Я коснулся одного из непонятно откуда взявшихся зубцов указательным и почувствовал, как шип мгновенно вонзился в подушечку фаланги; так решительная медсестра вонзает железную колющую штучку в палец, чтобы взять анализ. (Меня, в жизни по врачам не ходившего, понесло-таки по этому кругу: кардиолог, андролог, невропатолог, сексопатолог, психиатр и, наконец, — да, мой друг, чего не сделаешь по наущению дражайшей супруги?! — экстрасенс-целитель!)

Отдёрнув палец и тут же отсосав из ранки кровь и сплюнув, я всё больше и больше заинтересовывался ножом. Золотая, выполненная в виде клювастой головы грифона, ручка. Инкрустированные лазуритом «перья» на шее-рукояти. Пальцы ощупывали каждую деталь. И когда я непроизвольно даванул большим на красный рубиновый глаз, лезвие ножа выпало из рукояти, и я едва успел отклонить ногу, чтобы эта ерундовина не воткнулась мне в ляжку. Рукоять оказалась пустотелой и, тряхнув этот столь искусно украшенный пенал, я извлёк на свет небольшой свиток из тончайшего пергамента. Вот, наверное, когда глаз учёного-археологодона вспыхнул красным огоньком, наподобие рубина-кнопки на рукояти!

Поспешно развернув пергамент, я увидел, углядел, узрел знакомую мне тайнопись.

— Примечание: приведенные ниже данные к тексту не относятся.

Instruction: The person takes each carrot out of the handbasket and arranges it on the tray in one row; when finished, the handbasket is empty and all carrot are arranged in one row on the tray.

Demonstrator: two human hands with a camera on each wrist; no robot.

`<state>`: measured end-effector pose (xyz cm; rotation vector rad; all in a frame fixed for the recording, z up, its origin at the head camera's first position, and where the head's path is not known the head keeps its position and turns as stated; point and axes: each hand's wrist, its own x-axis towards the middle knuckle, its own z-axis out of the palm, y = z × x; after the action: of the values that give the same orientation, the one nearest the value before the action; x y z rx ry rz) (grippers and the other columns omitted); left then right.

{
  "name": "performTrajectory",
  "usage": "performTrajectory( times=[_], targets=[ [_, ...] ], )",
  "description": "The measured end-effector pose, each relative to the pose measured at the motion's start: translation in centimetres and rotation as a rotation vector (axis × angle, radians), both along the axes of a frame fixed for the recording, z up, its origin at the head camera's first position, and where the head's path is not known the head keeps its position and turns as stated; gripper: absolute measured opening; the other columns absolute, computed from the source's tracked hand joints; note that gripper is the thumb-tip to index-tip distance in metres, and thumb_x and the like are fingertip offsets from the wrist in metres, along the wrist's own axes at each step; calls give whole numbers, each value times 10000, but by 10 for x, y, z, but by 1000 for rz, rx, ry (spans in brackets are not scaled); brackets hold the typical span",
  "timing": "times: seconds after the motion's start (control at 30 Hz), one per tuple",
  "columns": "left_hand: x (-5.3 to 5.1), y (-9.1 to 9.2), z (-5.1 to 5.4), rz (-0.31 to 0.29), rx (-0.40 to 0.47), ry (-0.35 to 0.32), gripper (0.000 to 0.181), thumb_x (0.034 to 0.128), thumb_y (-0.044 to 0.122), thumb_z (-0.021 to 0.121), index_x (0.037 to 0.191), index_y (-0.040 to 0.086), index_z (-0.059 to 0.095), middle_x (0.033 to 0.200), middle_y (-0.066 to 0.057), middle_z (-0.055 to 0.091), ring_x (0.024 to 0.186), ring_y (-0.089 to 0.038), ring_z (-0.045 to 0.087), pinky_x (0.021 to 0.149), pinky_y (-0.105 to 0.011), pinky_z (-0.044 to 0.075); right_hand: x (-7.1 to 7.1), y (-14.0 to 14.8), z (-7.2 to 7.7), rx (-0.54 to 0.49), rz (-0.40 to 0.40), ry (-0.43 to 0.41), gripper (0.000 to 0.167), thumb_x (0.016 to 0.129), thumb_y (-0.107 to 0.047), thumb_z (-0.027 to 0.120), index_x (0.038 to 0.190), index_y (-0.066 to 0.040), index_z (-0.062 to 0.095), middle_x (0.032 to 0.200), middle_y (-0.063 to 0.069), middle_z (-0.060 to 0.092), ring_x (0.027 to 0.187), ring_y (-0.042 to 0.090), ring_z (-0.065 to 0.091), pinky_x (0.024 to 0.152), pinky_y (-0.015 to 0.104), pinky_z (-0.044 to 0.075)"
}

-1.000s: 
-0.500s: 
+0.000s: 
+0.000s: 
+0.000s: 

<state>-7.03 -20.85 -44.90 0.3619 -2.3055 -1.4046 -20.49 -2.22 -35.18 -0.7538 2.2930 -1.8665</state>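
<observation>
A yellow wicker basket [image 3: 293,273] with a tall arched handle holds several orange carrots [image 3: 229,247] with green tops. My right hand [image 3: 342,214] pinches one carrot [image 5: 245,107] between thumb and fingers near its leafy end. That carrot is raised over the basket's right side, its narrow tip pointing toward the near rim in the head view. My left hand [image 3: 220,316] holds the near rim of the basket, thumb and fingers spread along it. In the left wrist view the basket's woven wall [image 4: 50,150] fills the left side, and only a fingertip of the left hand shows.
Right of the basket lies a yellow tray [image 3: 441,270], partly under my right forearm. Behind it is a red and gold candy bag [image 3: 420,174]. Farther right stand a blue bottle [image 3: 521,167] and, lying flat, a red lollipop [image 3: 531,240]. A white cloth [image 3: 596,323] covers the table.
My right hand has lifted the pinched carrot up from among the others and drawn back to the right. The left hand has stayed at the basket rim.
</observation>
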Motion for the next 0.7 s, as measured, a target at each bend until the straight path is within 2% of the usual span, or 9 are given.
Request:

Мне, корпевшему в своём кабинете над этим уникальным жреческим письмом годами, не нужно было словарей, чтобы прочесть.
+++
...Пульсирующий звездный ток вошёл в меня. Ты, Тавлур, был наполнившим моё тело светом. Твой натиск, быстрый, как стрела, оснащённая пером птицы Амаюн, достиг цели…
+++

От чтения тайнописи меня отвлёк шум на пляже. Через открытые для проветривания салона окна я слышал крики, не похожие на шумы вновь производимого обряда посвящения в нудисты.

Солнце уже поднялось довольно высоко. Припрятав в бардачке манускрипт, нож и лезвие, я устремился туда, где теснилась толпа зевак. Не с моей ли грёзой из сновидения, отправившейся искупнуться поутру, чего-нибудь стряслось? Девица так ныряла, что могла и занырнуть. А тут как-никак недавно аквалангист утонул! Подбежав к толпящимся, я увидел сидящего на песке Олега. Его всегда улыбчивую физиономию исказила гримаса боли.
— Сволочь! Я чуть-чуть не придавил его ногой!
— Кого — его?!! Ската? — сворачивал в жгут полотенце Гена.
— Какого ската! Сказочки про подводное чудовище, живущее в морских пучинах! Это был человек! Он сначала схватил меня за ногу, когда я ему на спину наступил. А потом уж он пырнул меня чем-то. И главное — тут же ухватил за вторую ногу и хотел утопить. Тащит на дно — и всё. Ну да не на того нарвался!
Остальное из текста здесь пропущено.